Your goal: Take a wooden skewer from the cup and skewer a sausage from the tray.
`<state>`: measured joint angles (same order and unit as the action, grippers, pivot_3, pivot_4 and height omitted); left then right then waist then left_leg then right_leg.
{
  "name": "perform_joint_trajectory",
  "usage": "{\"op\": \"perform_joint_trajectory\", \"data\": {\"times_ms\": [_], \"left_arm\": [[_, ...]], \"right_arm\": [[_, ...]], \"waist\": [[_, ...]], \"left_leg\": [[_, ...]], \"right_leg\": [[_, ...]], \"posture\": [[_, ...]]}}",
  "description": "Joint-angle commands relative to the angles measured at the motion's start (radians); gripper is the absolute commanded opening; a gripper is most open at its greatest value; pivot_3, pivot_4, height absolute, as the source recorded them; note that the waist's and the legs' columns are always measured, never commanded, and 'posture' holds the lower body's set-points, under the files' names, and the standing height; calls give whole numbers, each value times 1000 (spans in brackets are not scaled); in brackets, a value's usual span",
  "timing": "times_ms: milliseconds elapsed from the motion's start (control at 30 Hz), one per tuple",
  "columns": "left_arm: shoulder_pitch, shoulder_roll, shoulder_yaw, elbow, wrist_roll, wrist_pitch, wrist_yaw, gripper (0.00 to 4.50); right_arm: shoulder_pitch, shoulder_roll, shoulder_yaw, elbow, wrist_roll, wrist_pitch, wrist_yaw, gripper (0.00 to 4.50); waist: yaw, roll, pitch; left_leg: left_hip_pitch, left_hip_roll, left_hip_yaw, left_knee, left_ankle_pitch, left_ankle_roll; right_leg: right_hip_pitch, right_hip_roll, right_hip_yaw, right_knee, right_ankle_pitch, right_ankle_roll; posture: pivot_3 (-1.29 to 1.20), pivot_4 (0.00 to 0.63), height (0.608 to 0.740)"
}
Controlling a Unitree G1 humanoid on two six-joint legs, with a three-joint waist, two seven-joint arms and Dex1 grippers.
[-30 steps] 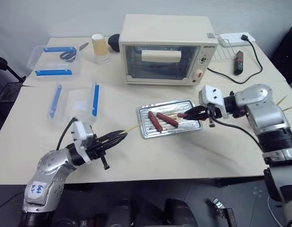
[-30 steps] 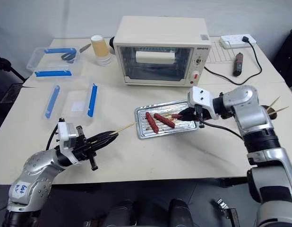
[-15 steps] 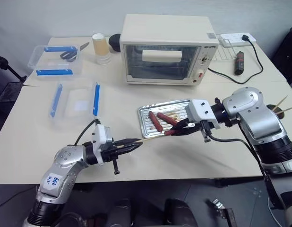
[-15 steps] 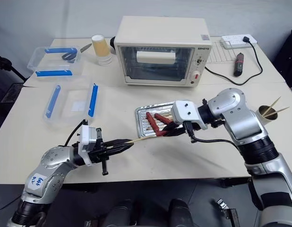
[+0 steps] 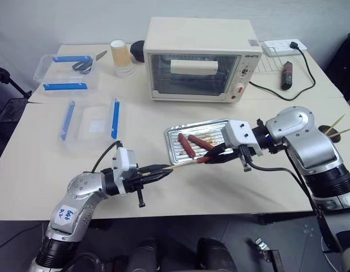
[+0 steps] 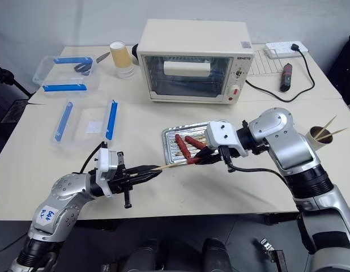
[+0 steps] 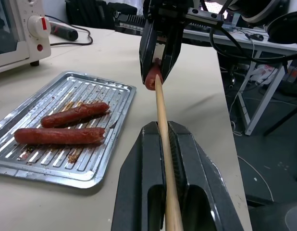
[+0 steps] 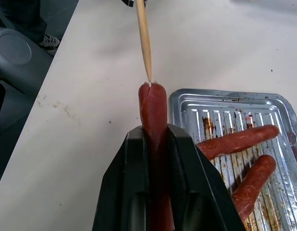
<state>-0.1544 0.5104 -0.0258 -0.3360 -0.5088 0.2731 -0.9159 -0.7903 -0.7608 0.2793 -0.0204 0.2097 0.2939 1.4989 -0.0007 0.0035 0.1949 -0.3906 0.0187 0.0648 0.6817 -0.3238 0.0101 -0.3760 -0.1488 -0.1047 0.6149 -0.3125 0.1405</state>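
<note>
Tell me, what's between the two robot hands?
The wooden stick, held by the left gripper, reaching the sausage in the right gripper, seen in both wrist views.

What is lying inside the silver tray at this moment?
Two sausages lie side by side on the ridged bottom of the tray, among brown grease marks. A third sausage is outside it, held in the right hand. That hand hides the tray's right end from the head views.

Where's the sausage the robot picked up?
The sausage is clamped in the right tool, just off the tray's front edge, its end meeting the wooden skewer tip.
</note>
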Motion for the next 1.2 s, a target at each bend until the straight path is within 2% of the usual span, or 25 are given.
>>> {"op": "perform_joint_trajectory", "data": {"times_ms": [33,567,1200], "left_arm": [[-16,-8,-21,3,9,-6,-1,0],[19,18,5,-8,2,3,0,0],[-16,-1,-19,25,23,-8,8,0]], "right_arm": [[-5,6,-2,-42,13,6,-1,221],[-12,-8,-13,9,-13,-20,0,221],[3,-8,-9,-21,-4,-9,4,221]], "waist": [[0,0,0],[0,0,0],[0,0,0]], "left_leg": [[0,0,0,0,0,0],[0,0,0,0,0,0],[0,0,0,0,0,0]], "right_leg": [[0,0,0,0,0,0],[0,0,0,0,0,0],[0,0,0,0,0,0]], "posture": [[0,150,740],[0,150,740],[0,150,740]]}}
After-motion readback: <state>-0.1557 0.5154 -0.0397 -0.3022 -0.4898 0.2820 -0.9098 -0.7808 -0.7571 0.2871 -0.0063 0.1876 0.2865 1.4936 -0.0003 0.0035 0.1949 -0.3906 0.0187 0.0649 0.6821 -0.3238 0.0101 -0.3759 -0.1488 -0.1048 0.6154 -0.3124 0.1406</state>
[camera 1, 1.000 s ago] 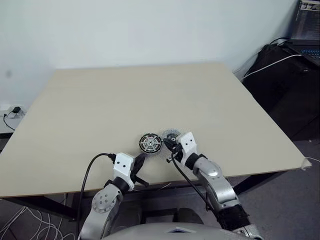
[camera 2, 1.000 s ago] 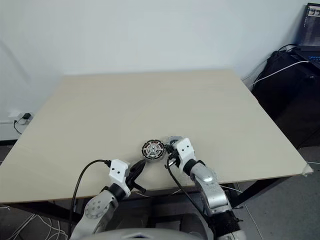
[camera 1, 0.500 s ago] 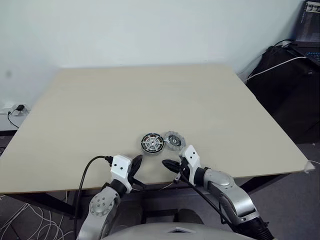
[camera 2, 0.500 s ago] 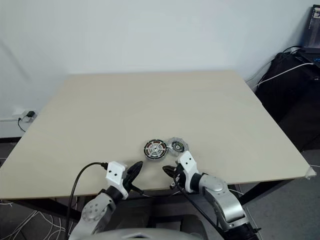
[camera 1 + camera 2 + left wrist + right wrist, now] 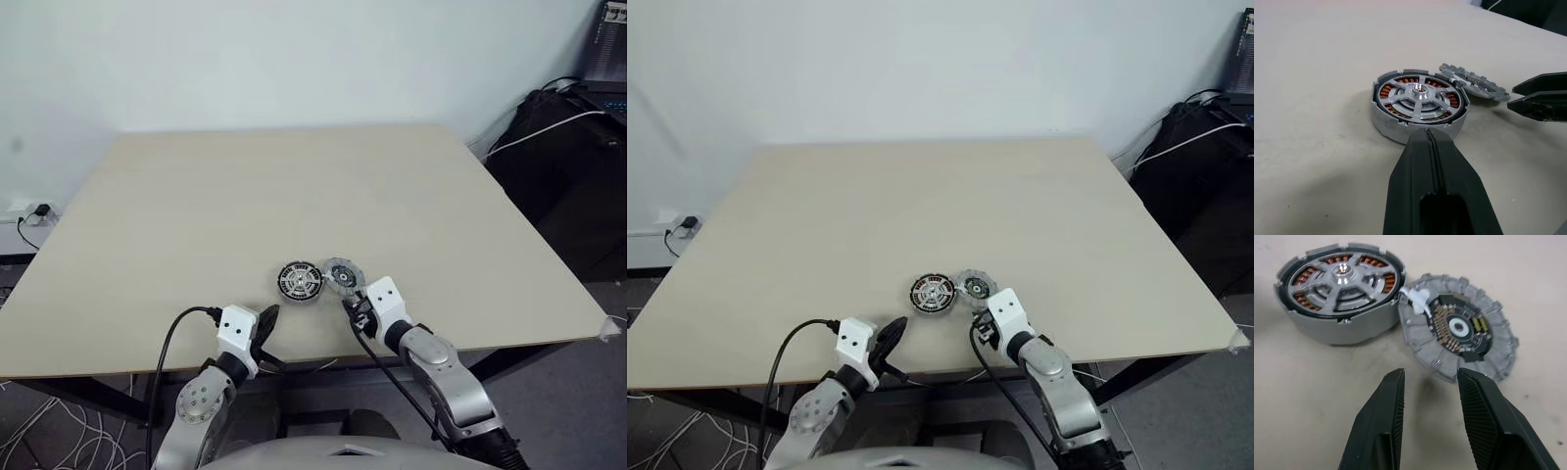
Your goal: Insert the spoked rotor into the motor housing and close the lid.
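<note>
The spoked rotor (image 5: 1342,276) sits seated inside the motor housing (image 5: 1337,328), copper windings visible between its spokes. This assembly rests flat on the table (image 5: 294,186) near the front edge. The lid (image 5: 1459,328), a notched-edge disc with a small circuit face and a dark centre hole, lies just beside the housing on the robot's right, one edge leaning against the housing wall and tilted. A short white connector joins lid and housing.

The right gripper (image 5: 1430,377) points at the near edge of the lid with its fingers (image 5: 1476,396) parted to a moderate gap; it holds nothing and touches neither part. The left gripper (image 5: 1428,134) hangs just short of the housing, fingers pressed together, empty, not in contact with the housing.
</note>
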Robot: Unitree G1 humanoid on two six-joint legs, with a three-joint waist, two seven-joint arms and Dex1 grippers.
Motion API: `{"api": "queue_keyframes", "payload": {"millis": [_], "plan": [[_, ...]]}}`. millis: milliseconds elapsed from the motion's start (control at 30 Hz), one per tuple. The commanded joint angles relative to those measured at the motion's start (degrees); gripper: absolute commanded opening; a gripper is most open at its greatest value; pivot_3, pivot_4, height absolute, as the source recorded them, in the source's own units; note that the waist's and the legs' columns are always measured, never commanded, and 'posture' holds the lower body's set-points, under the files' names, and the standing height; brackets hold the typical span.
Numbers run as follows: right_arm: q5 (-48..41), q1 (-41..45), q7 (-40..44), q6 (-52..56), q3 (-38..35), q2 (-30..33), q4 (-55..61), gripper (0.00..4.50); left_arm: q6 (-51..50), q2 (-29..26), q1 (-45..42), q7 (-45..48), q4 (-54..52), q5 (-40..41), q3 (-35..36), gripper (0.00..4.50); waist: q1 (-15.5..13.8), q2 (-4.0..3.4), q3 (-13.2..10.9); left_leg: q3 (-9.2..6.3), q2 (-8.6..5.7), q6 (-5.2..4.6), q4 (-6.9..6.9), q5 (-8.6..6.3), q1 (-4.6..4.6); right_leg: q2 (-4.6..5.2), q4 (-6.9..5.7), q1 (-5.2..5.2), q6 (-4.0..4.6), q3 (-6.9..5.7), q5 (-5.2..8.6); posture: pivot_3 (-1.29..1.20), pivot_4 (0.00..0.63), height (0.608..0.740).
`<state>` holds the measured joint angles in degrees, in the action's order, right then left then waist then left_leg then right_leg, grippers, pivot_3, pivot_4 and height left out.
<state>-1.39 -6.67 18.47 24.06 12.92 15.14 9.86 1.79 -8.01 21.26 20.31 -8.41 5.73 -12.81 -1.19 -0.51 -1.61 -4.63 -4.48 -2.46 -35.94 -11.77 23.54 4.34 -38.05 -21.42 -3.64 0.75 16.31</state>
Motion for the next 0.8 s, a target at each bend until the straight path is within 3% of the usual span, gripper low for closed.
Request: {"api": "queue_keyframes", "payload": {"millis": [33, 800], "plan": [[-0.7, 0.4, -0.8, 0.3, -2.1, -0.7, 1.0, 1.84, 1.9, 0.1, -0.7, 0.4, 0.3, 0.4, 0.3, 0.00, 0.0, 0.00, 0.0, 0.00, 0.00, 0.00, 0.00, 0.00, 0.00, 0.00, 0.00, 0.00, -0.04, 0.00, 0.00, 0.00, 0.000, 0.740], [6.9, 2.6, -2.2, -4.2, -1.3, 1.0, -4.4, 1.84, 6.6, 1.0, -2.2, 1.5, 6.6, 0.4, 1.1, 0.00, 0.0, -0.13, 0.1, 0.03, 0.00, -0.01, -0.05, 0.01, -0.04, -0.02, -0.03, 0.03, -0.05, -0.02, -0.05, 0.00, 0.000, 0.740]]}}
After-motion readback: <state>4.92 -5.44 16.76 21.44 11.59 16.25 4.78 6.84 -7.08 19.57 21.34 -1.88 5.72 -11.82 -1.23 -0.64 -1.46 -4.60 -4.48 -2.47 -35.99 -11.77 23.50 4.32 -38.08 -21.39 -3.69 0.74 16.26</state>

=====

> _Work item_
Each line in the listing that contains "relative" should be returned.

> _Reply_
  "description": "Joint-angle commands relative to the angles measured at the motion's start (radians); gripper is the absolute commanded opening; a gripper is most open at its greatest value; pivot_3, pivot_4, height absolute, as the source recorded them; note that the waist's and the legs' columns are always measured, never commanded, and 'posture' holds the lower body's set-points, under the files' names, and the standing height; calls give whole numbers, each value times 1000 (spans in brackets are not scaled); in brackets, a value's usual span",
Motion API: `{"api": "queue_keyframes", "payload": {"millis": [_], "plan": [[_, ...]]}}`. millis: milliseconds elapsed from the motion's start (control at 30 Hz), one per tuple. The commanded joint angles relative to those measured at the motion's start (degrees); gripper: absolute commanded opening; a gripper is most open at its greatest value; pivot_3, pivot_4, height absolute, as the source recorded them, in the source's own units; note that the waist's and the legs' columns are always measured, never commanded, and 'posture' holds the lower body's set-points, under the files' names, and the standing height; brackets hold the typical span.

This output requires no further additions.